Computer Science Research Aids in Mitigating Cyberthreats in Vehicles
In acts of terrorism, vehicles have been deployed as killing machines. These incidents involved human operators, but another sinister possibility looms: a vehicle cyber hack intended to cause human harm. While this kind of terrorist attack has not yet occurred, in the realm of security research, it’s been demonstrated how hackers could gain control over car systems like the brakes, steering and engine.
Using machine learning techniques, American University Computer Science Professor Nathalie Japkowicz and her co-authors, Adrian Taylor of Defence R&D Canada and Sylvain Leblanc of the Royal Military College of Canada, designed a way to detect unusual activity in a car’s computer system. Unusual activity could signal a cyberattack, so the findings have implications for the search for tools to respond to cybersecurity threats in vehicles.
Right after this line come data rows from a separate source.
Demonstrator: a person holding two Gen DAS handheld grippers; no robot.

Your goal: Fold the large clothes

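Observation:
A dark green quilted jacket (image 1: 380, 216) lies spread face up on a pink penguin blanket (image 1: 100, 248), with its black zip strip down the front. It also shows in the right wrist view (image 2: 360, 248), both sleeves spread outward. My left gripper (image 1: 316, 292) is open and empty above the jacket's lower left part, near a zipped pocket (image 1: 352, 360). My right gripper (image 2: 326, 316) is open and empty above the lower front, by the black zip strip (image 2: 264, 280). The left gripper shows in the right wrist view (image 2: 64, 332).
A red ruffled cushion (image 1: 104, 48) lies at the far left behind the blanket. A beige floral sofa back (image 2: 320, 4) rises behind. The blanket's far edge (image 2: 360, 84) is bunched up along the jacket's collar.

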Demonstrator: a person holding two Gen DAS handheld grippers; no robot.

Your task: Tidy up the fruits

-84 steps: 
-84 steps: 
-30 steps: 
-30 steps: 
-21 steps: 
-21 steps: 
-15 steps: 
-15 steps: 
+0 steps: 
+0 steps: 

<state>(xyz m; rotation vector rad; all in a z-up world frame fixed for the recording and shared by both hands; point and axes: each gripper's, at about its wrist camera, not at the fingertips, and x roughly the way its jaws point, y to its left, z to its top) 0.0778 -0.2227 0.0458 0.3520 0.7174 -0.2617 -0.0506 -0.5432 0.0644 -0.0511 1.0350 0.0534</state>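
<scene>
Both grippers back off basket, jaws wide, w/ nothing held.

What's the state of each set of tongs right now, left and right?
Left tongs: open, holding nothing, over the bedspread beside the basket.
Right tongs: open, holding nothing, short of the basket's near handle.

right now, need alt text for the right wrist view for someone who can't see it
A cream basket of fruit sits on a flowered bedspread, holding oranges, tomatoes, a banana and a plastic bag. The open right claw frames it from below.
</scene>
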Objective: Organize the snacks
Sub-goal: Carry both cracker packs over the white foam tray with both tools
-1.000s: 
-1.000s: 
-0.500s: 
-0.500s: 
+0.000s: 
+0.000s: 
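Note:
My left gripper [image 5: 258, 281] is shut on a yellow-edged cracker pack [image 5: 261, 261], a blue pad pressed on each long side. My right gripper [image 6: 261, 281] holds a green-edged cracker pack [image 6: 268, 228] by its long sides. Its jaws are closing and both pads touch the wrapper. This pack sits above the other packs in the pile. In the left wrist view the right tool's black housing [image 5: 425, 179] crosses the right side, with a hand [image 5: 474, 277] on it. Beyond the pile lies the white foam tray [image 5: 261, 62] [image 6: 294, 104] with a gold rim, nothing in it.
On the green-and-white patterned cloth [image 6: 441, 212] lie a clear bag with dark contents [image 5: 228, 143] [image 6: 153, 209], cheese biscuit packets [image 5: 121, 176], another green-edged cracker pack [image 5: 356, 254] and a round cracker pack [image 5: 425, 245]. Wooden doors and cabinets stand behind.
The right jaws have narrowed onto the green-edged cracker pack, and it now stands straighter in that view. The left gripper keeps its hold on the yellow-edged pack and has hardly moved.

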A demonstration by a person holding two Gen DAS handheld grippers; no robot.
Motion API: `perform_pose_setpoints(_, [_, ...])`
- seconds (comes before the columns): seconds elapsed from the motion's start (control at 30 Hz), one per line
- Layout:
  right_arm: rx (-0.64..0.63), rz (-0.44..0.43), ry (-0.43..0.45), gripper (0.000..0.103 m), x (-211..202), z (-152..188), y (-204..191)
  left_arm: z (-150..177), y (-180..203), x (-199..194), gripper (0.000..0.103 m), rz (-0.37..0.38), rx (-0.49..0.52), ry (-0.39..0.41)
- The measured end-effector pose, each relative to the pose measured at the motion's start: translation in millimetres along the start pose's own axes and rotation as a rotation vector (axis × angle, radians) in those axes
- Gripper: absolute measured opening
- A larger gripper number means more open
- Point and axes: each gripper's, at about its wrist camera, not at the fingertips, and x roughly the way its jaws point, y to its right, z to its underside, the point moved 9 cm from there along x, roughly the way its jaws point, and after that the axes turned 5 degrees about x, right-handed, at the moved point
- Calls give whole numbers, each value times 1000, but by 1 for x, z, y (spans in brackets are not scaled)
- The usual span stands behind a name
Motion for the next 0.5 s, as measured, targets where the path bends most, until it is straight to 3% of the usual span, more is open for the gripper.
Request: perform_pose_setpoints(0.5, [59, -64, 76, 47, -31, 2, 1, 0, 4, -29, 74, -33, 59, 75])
“We are catching abnormal activity on the network which needs to be analyzed further. We just know that it is different from usual and may lead to a dangerous situation,” said Japkowicz. At AU, where it concerns cybersecurity research, the current focus of the computer science department is on “vulnerability management,” or detecting attacks during normal system operations. Computer science research into cybersecurity threats and vehicles plays an important role in informing how the automotive industry and national governments will address cyberattacks.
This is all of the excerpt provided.